You're asking for more government intervention because of the poor results from the first intervention. If the government didn't bail out the banks in the first place, most of these banks would have been broken up and their assets sold off during bankruptcy. Many of those executives who made big bucks running their companies into the ground would have been out of a job.
You could even go one step back: if the government and its central bank didn't subsidize risk through low interest rates, incentives to lend to people who were massive credit risks, and so on, we may not have had the housing bubble - at least at that scale - to begin with.
Let's go back even further to the easy money .com bubble and the resulting collapse which "excused" the artificially low interest rates mentioned above...
Instead of focusing on more intervention, how about we argue for fixing the real problem: let the market work, end these artificial interest rates, and stop debasing the currency.

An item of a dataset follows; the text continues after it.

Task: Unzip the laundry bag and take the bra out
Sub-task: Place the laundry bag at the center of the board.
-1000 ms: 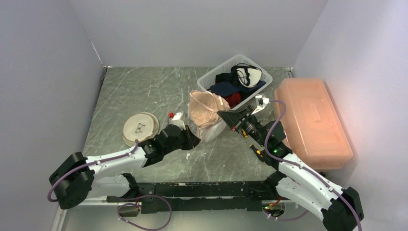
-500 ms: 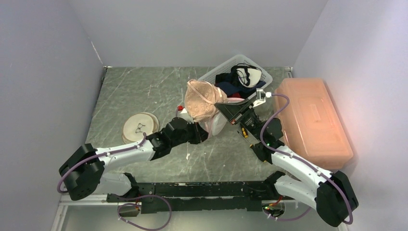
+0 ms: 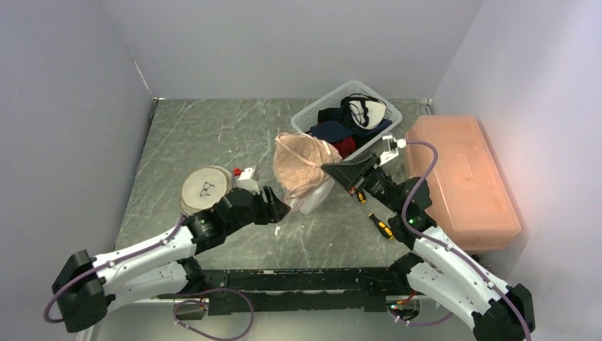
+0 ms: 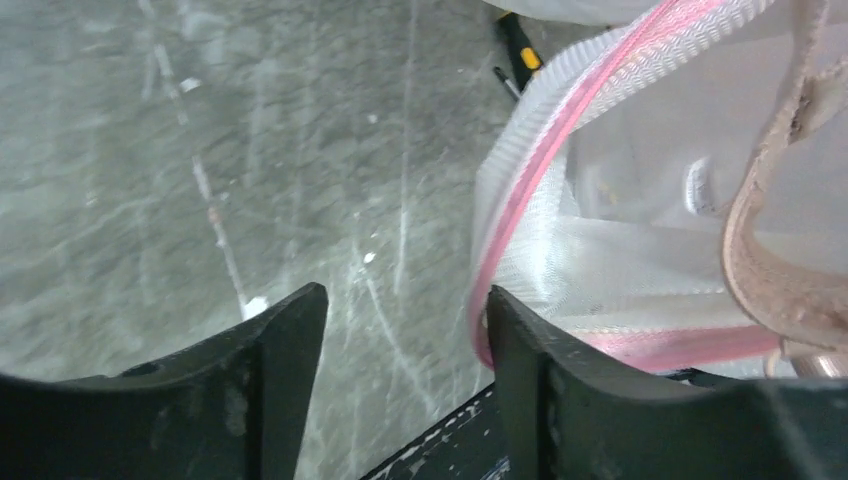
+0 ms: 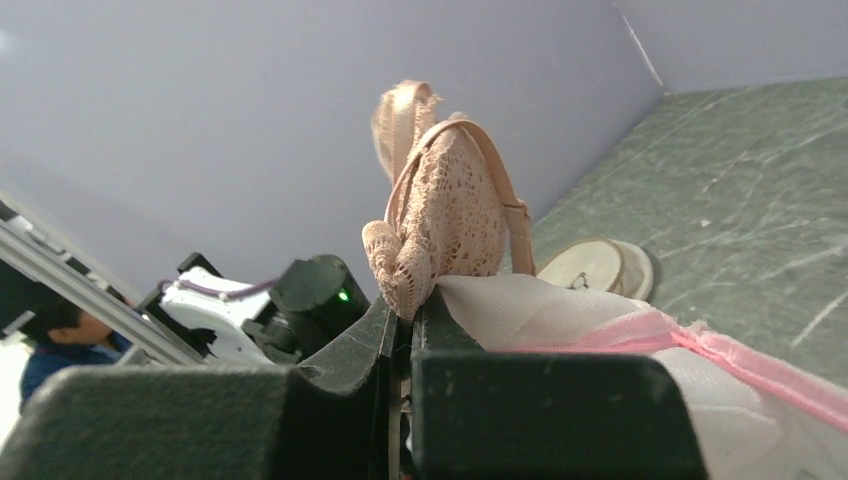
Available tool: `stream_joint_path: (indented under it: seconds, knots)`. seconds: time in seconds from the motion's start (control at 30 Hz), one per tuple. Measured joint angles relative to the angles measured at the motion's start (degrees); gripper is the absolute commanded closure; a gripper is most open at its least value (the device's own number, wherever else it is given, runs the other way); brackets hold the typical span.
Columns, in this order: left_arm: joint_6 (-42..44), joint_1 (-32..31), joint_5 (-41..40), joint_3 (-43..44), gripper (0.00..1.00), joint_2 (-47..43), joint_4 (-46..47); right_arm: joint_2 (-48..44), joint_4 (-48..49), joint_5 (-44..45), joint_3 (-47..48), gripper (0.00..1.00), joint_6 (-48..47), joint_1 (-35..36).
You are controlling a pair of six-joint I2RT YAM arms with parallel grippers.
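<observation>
My right gripper [image 3: 331, 169] is shut on a fold of the peach lace bra [image 3: 302, 162], held up above the table. In the right wrist view the bra [image 5: 445, 215] rises from the right gripper [image 5: 410, 305]. White mesh of the laundry bag [image 5: 560, 310] drapes over one finger. The laundry bag [image 3: 316, 196], with its pink zipper open, sags under the bra. My left gripper [image 3: 275, 206] stands open beside it, holding nothing. In the left wrist view the left gripper [image 4: 400, 325] has its right finger against the bag's pink zipper edge [image 4: 535, 165]. A bra strap [image 4: 765, 255] hangs in the bag's mouth.
A white basket [image 3: 304, 118] full of clothes stands behind the bag. A large orange lidded box [image 3: 461, 177] fills the right side. A round beige disc [image 3: 206, 188] and a small white bottle with a red cap [image 3: 246, 177] sit left. A screwdriver [image 3: 380, 224] lies under the right arm.
My left gripper has opened, let go of the bag and drawn back toward the near left. The right gripper has dropped a little with the bra.
</observation>
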Motion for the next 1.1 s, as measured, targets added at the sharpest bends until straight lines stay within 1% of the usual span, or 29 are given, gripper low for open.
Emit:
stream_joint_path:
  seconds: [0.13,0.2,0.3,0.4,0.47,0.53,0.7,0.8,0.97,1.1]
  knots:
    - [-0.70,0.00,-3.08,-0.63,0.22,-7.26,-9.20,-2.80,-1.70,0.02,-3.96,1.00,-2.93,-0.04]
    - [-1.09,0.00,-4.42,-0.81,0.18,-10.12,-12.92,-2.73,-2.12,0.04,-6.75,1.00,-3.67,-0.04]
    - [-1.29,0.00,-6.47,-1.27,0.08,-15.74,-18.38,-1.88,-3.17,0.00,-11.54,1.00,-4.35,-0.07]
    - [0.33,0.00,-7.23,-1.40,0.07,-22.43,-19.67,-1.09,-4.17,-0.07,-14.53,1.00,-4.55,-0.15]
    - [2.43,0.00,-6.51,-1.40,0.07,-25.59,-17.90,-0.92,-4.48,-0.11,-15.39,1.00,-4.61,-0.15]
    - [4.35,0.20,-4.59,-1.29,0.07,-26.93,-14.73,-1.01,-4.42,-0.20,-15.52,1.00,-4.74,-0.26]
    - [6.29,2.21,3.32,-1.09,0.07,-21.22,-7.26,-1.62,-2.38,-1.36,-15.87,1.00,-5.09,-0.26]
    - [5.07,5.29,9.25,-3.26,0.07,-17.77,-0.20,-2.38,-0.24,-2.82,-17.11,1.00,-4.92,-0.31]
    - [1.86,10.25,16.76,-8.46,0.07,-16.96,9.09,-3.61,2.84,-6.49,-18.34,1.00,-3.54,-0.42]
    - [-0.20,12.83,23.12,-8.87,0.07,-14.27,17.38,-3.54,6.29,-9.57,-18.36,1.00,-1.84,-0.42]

I agree absolutely. It really irked me when the government took over Fannie Mae and Freddy Mac( FNMA, FHLMC). As a result, home prices remain ridiculously high given the record number of foreclosures and large numbers of mortgages "underwater".
As expected, government intervention has created obvious winners (the financial industry, people who buy too much home) and losers (almost everyone else) once again. I would prefer your solution.
But structuring the financial industry to prevent it from re-creating known problems is also necessary.
You could even go one step back: if the government and its central bank didn't subsidize risk through low interest rates, incentives to lend to people who were massive credit risks, and so on, we may not have had the housing bubble - at least at that scale - to begin with.
Let's go back even further to the easy money .com bubble and the resulting collapse which "excused" the artificially low interest rates mentioned above...
Instead of focusing on more intervention, how about we argue for fixing the real problem: let the market work, end these artificial interest rates, and stop debasing the currency.